De nombreuses recherches suggèrent que de nombreuses erreurs ont été commises en ce qui concerne la distinction entre les dinosaures mâles et femelles.
Le débat sur la question de savoir si les paléontologues ont correctement identifié le sexe des fossiles de dinosaures gronde depuis de nombreuses années.
Malgré les précédentes réussites, de nouvelles recherches menées par des universitaires de l’Université Queen Mary de Londres ont prouvé qu’il est en effet très difficile de faire la différence.
L’équipe a analysé les crânes des gavials modernes, une espèce de crocodilien en voie de disparition, pour voir comment il est possible de distinguer les mâles et les femelles en se basant uniquement sur des enregistrements fossiles.
Les mâles gaviaux sont plus gros que les femelles et ont une croissance charnue à la fin de leur museau appelé ghara.
Le ghara est fabriqué à partir de tissus mous, qui ne se fossilisent pas bien, mais il est soutenu par un creux osseux près des narines qui peut être vu dans leurs crânes.
En étudiant 106 spécimens de gavial dans des musées du monde entier, les chercheurs ont découvert qu’en dehors de la présence de la fosse nariale chez les mâles, il était presque impossible de distinguer les sexes.
Le Dr David Hone de l’Université Queen Mary de Londres a déclaré: « Comme les dinosaures, les gaviaux sont de grands reptiles à croissance lente qui pondent des œufs, ce qui en fait un bon modèle pour étudier les espèces de dinosaures disparues.
« Nos recherches montrent que même avec une connaissance préalable du sexe du spécimen, il peut toujours être difficile de distinguer les gaviaux mâles et femelles.
« Avec la plupart des dinosaures, nous n’avons pas la même taille que l’ensemble de données utilisé pour cette étude, et nous ne connaissons pas le sexe des animaux, nous nous attendons donc à ce que cette tâche soit beaucoup plus difficile. »
Il existe de nombreuses espèces où les mâles et les femelles ont des attributs distinctifs qui distinguent les sexes – comme les bois de cerf et les plumes de queue brillantes d’un paon.
Ceci est connu sous le nom de dimorphisme sexuel et est très fréquent dans le règne animal. On s’attend à ce que les dinosaures soient les mêmes, mais il est beaucoup trop difficile de le dire à partir du squelette seul.
Le Dr Hone a déclaré: « Certains animaux présentent des niveaux extraordinairement élevés de dimorphisme sexuel, par exemple des différences de taille énormes entre les mâles et les femelles.

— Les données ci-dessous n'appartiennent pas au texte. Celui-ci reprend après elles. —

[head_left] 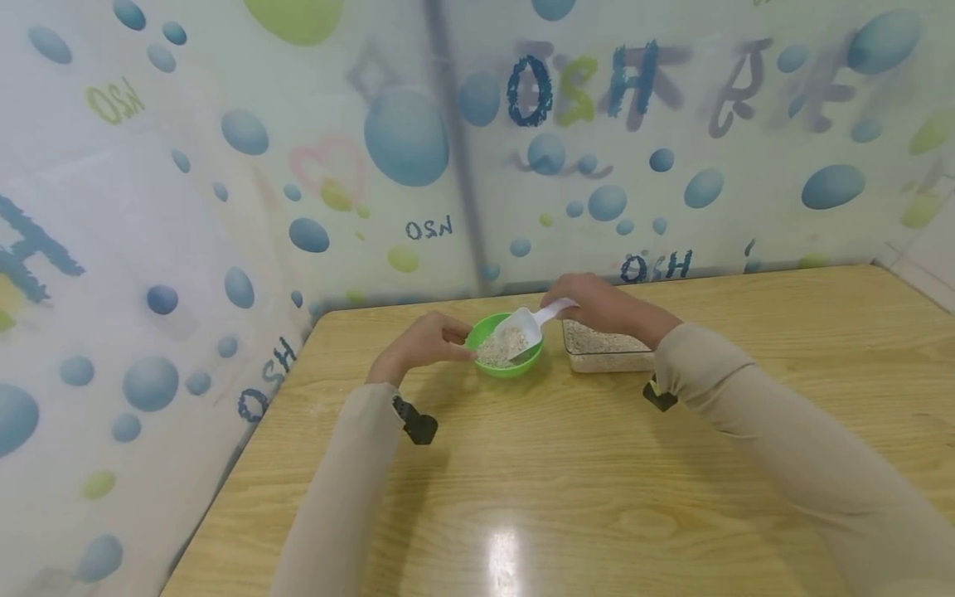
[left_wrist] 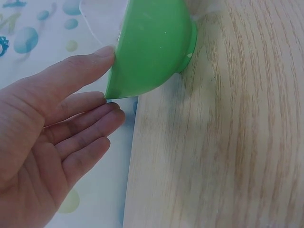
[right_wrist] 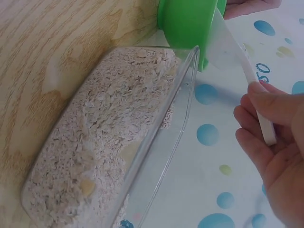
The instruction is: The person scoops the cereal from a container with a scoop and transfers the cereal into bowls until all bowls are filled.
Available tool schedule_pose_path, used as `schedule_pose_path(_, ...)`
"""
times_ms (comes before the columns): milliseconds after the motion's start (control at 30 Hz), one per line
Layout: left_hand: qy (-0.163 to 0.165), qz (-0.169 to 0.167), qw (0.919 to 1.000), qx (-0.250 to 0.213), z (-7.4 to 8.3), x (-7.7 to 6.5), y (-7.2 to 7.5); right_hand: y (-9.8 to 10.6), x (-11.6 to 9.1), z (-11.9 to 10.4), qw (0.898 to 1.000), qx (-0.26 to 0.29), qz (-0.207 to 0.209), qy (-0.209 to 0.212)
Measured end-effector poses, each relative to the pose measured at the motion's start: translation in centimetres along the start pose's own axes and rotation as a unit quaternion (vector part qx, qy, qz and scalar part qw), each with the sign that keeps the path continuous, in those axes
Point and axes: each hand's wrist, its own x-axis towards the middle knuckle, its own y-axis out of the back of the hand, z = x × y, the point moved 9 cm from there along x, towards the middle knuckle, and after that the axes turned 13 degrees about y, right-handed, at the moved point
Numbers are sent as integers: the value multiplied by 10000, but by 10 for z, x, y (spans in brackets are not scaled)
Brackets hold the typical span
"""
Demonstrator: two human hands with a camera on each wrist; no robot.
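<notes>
In the head view a green bowl (head_left: pixel 504 371) stands on the table with pale flakes, like oats, inside. My left hand (head_left: pixel 425 342) is at its left side. The left wrist view shows the thumb and index finger touching the rim of the bowl (left_wrist: pixel 154 52), the other fingers loosely bent beside it. My right hand (head_left: pixel 600 305) grips the handle of a white scoop (head_left: pixel 531 322), whose tilted head is over and partly inside the bowl, with flakes in it. In the right wrist view thumb and fingers pinch the scoop handle (right_wrist: pixel 254 90).
Right of the bowl, a clear rectangular container (head_left: pixel 612 363) of flakes sits partly under the right forearm. The wooden table (head_left: pixel 567 497) meets a wall (head_left: pixel 462 207) with blue and green dots just behind the bowl.
</notes>
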Motion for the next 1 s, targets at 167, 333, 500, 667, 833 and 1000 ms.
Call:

« Les Gavials sont assis quelque part au milieu car ils possèdent ces grandes fosses nariales qui peuvent aider à l’identification.
« Notre étude suggère qu’à moins que les différences entre les dinosaures ne soient vraiment frappantes, ou qu’il n’y ait une caractéristique claire comme la fosse, nous aurons du mal à distinguer un dinosaure mâle et femelle en utilisant nos squelettes de dinosaures existants. »
La recherche remet également en question les études antérieures qui suggéraient qu’il existait des différences entre les sexes dans les espèces de dinosaures populaires telles que le Tyrannosaurus rex, et ont conduit à des idées fausses courantes parmi le grand public.
« Il y a de nombreuses années, un article scientifique a suggéré que les femelles T. rex sont plus grandes que les mâles. Cependant, cela était basé sur les enregistrements de 25 spécimens cassés et nos résultats montrent que ce niveau de données n’est tout simplement pas assez bon pour être en mesure de le faire conclusion « , a ajouté le Dr Hone.